Extracted records:

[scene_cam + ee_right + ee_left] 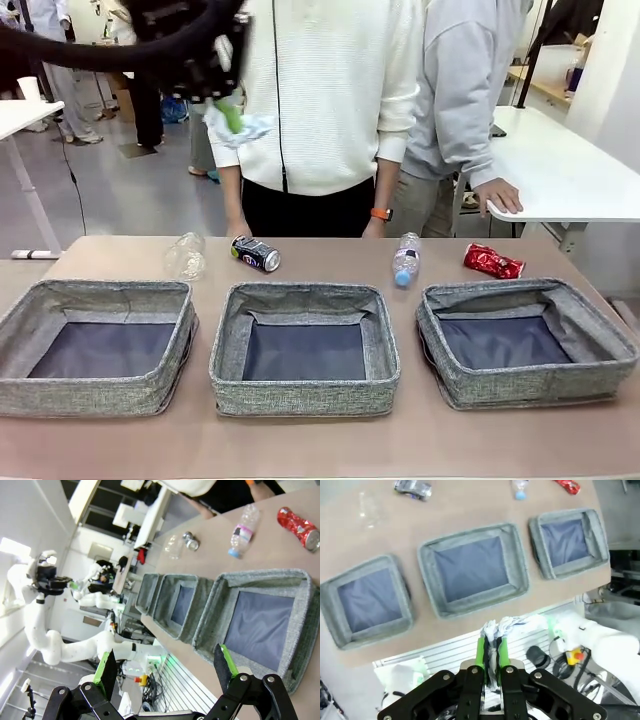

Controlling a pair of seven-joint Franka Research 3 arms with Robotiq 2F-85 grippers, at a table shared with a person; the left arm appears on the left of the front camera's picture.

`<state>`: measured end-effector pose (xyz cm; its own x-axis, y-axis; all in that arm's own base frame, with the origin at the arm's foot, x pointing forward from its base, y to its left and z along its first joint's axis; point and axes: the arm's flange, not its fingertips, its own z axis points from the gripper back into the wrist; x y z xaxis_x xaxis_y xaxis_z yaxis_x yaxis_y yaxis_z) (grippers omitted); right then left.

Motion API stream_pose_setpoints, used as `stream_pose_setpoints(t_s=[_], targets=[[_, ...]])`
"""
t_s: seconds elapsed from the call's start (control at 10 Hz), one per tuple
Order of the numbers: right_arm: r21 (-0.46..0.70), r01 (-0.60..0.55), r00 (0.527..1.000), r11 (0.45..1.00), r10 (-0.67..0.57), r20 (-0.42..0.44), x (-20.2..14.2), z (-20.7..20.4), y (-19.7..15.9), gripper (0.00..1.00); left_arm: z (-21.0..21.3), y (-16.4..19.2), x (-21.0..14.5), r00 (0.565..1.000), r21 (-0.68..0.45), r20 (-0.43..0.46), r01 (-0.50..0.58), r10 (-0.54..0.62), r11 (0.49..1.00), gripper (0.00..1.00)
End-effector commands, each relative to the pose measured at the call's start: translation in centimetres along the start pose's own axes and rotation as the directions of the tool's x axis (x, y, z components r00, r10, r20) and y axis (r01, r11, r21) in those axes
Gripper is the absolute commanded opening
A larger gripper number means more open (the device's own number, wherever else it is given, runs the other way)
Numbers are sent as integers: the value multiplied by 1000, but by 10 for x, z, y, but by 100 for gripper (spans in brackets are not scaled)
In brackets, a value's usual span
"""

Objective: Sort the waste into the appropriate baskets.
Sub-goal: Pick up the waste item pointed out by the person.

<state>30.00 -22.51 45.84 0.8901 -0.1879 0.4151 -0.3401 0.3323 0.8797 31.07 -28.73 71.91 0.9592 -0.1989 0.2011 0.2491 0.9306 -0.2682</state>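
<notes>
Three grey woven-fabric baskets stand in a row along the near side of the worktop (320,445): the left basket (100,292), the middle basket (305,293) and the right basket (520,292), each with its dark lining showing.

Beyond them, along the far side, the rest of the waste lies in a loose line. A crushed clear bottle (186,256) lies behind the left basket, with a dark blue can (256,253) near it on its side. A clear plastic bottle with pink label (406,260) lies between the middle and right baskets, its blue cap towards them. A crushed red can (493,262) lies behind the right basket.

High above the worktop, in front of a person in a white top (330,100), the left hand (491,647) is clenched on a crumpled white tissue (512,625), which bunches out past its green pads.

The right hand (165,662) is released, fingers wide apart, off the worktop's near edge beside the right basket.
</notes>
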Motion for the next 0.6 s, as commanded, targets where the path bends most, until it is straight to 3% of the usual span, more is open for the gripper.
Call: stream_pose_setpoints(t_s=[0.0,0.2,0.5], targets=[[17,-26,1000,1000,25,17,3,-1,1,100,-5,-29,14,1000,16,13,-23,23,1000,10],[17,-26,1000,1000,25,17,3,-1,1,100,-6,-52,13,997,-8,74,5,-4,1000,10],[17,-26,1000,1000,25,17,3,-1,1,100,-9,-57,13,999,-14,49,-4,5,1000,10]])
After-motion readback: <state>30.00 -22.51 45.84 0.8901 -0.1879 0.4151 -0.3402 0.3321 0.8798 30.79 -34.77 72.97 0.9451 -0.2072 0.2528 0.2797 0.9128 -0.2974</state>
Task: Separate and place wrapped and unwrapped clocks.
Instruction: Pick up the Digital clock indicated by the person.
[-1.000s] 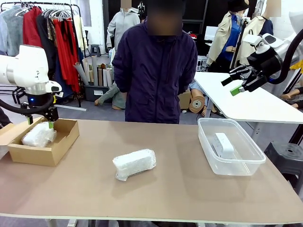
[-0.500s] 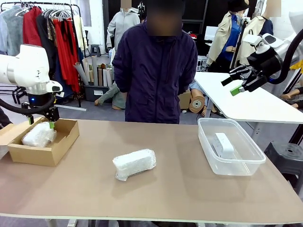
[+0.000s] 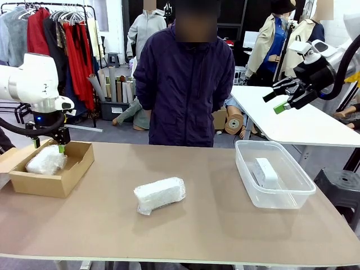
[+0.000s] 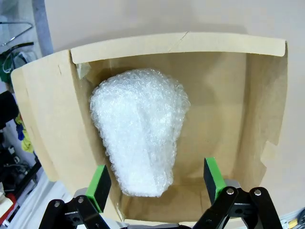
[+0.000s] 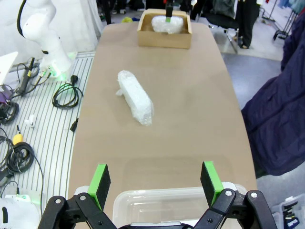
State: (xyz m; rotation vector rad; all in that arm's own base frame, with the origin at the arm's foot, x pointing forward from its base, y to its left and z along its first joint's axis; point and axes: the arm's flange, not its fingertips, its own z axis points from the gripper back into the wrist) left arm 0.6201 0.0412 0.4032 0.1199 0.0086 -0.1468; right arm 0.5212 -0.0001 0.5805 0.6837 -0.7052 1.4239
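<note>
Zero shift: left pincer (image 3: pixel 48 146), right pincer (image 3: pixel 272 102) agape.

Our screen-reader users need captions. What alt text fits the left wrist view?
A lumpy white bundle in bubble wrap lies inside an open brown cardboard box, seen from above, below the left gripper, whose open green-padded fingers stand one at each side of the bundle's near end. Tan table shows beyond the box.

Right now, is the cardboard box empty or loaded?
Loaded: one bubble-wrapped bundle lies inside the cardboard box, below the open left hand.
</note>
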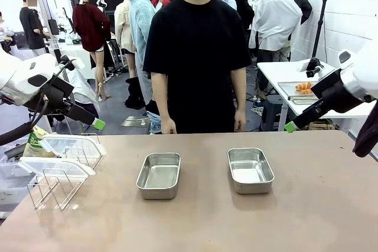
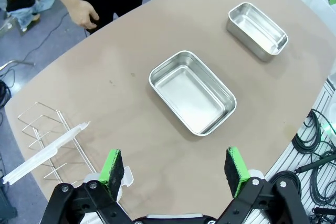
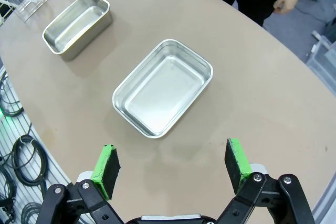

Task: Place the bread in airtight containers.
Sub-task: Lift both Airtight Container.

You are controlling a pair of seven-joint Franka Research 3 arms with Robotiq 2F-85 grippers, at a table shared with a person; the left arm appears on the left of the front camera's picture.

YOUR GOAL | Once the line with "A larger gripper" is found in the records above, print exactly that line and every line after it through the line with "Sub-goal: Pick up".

THE ANSWER |
A larger gripper number means more open (the device's own number, wherever else it is given, runs the other way)
Numbers are sent as integers: the value multiplied by 1000, but by 10 for x, z, y, but by 100 for gripper (spans in brackets are not scaled)
In brackets, a value's usual span
"""

Objective: Sort the waste into the appropriate baskets.
Sub-goal: Pick up the waste item pointed out by the person.

This answer requires no additional content.